> [Exercise description]:
Your answer must be the full set of entries, reproduced exactly.

> [Records supplied]:
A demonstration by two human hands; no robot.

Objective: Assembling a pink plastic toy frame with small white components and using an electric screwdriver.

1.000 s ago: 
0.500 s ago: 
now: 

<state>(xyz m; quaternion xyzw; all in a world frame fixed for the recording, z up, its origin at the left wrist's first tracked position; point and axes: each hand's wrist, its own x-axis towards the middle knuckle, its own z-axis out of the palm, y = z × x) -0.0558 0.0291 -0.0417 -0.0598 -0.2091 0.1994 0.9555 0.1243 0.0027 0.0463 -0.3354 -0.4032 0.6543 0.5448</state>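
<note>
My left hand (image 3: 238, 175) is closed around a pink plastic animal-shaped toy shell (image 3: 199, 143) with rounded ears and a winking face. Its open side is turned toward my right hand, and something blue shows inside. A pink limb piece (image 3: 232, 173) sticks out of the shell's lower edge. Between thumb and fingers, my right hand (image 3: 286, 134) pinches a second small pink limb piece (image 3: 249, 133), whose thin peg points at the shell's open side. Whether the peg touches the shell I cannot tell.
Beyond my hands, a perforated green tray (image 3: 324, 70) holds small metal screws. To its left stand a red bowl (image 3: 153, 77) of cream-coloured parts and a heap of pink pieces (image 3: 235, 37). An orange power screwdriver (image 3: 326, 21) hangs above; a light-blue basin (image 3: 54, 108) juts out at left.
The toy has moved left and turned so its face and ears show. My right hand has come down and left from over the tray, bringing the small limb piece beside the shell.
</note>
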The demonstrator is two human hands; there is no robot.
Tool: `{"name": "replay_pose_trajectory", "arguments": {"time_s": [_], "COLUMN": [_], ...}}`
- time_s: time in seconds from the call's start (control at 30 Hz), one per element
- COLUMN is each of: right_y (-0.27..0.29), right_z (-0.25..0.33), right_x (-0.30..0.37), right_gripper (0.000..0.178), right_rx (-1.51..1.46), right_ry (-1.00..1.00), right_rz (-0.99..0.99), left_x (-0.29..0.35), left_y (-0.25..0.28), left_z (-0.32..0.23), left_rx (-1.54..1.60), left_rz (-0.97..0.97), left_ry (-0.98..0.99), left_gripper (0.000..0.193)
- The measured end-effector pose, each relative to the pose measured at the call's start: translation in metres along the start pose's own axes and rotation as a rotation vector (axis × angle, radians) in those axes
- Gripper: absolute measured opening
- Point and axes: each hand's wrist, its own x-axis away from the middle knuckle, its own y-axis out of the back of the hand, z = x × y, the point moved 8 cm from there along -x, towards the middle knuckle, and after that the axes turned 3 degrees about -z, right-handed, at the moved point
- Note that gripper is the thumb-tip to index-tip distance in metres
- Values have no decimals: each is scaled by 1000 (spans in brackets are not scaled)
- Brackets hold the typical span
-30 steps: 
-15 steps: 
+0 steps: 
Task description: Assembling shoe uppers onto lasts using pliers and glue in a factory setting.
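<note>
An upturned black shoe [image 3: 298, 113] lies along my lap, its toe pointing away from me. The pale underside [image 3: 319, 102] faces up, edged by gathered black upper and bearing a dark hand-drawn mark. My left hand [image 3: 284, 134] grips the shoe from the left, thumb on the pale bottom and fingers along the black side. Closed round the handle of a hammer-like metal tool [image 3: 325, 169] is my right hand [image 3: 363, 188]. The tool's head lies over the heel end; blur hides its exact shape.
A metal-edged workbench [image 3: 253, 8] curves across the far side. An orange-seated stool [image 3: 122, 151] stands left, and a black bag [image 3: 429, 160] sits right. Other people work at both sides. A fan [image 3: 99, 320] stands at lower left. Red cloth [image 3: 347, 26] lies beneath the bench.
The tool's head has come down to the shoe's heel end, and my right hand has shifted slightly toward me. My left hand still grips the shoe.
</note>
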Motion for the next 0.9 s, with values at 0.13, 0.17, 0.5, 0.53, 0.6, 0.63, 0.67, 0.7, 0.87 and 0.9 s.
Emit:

> [Solved exercise]:
A demonstration by two human hands; no robot.

Objective: Assembling a pink plastic toy frame with small white components and using an electric screwdriver.

1.000 s ago: 
0.500 s ago: 
now: 

<state>(xyz m; quaternion xyzw; all in a world frame fixed for the recording, z up, its origin at the left wrist's first tracked position; point and axes: each hand's wrist, its own x-axis towards the middle knuckle, its own z-axis out of the palm, y = z × x) -0.0558 0.0291 -0.0417 -0.0598 -0.2091 0.1994 0.9555 0.1243 0.0027 0.0463 -0.3354 -0.4032 0.6543 0.5448</state>
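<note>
My left hand (image 3: 238, 175) is closed around a pink plastic animal-shaped toy shell (image 3: 199, 143) with rounded ears and a winking face. Its open side is turned toward my right hand, and something blue shows inside. A pink limb piece (image 3: 232, 173) sticks out of the shell's lower edge. Between thumb and fingers, my right hand (image 3: 286, 134) pinches a second small pink limb piece (image 3: 249, 133), whose thin peg points at the shell's open side. Whether the peg touches the shell I cannot tell.
Beyond my hands, a perforated green tray (image 3: 324, 70) holds small metal screws. To its left stand a red bowl (image 3: 153, 77) of cream-coloured parts and a heap of pink pieces (image 3: 235, 37). An orange power screwdriver (image 3: 326, 21) hangs above; a light-blue basin (image 3: 54, 108) juts out at left.
The toy has moved left and turned so its face and ears show. My right hand has come down and left from over the tray, bringing the small limb piece beside the shell.
</note>
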The demonstrator is two human hands; there is no robot.
Tool: `{"name": "replay_pose_trajectory", "arguments": {"time_s": [_], "COLUMN": [_], ...}}`
- time_s: time in seconds from the call's start (control at 30 Hz), one per element
- COLUMN is each of: right_y (-0.27..0.29), right_z (-0.25..0.33), right_x (-0.30..0.37), right_gripper (0.000..0.178), right_rx (-1.51..1.46), right_ry (-1.00..1.00), right_rz (-0.99..0.99), left_x (-0.29..0.35), left_y (-0.25..0.28), left_z (-0.32..0.23), left_rx (-1.54..1.60), left_rz (-0.97..0.97), left_ry (-0.98..0.99), left_gripper (0.000..0.193)
- The measured end-effector pose, each relative to the pose measured at the call's start: translation in metres along the start pose's own axes and rotation as a rotation vector (axis × angle, radians) in those axes
- Gripper: absolute measured opening
- Point and axes: each hand's wrist, its own x-axis away from the middle knuckle, its own y-axis out of the back of the hand, z = x × y, the point moved 8 cm from there along -x, towards the middle knuckle, and after that the axes turned 3 degrees about -z, right-handed, at the moved point
- Note that gripper is the thumb-tip to index-tip distance in metres
- Values have no decimals: each is scaled by 1000 (spans in brackets are not scaled)
- Brackets hold the typical span
-30 steps: 
-15 steps: 
+0 steps: 
Task description: Assembling shoe uppers onto lasts using pliers and glue in a factory setting.
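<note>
An upturned black shoe [image 3: 298, 113] lies along my lap, its toe pointing away from me. The pale underside [image 3: 319, 102] faces up, edged by gathered black upper and bearing a dark hand-drawn mark. My left hand [image 3: 284, 134] grips the shoe from the left, thumb on the pale bottom and fingers along the black side. Closed round the handle of a hammer-like metal tool [image 3: 325, 169] is my right hand [image 3: 363, 188]. The tool's head lies over the heel end; blur hides its exact shape.
A metal-edged workbench [image 3: 253, 8] curves across the far side. An orange-seated stool [image 3: 122, 151] stands left, and a black bag [image 3: 429, 160] sits right. Other people work at both sides. A fan [image 3: 99, 320] stands at lower left. Red cloth [image 3: 347, 26] lies beneath the bench.
The tool's head has come down to the shoe's heel end, and my right hand has shifted slightly toward me. My left hand still grips the shoe.
</note>
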Motion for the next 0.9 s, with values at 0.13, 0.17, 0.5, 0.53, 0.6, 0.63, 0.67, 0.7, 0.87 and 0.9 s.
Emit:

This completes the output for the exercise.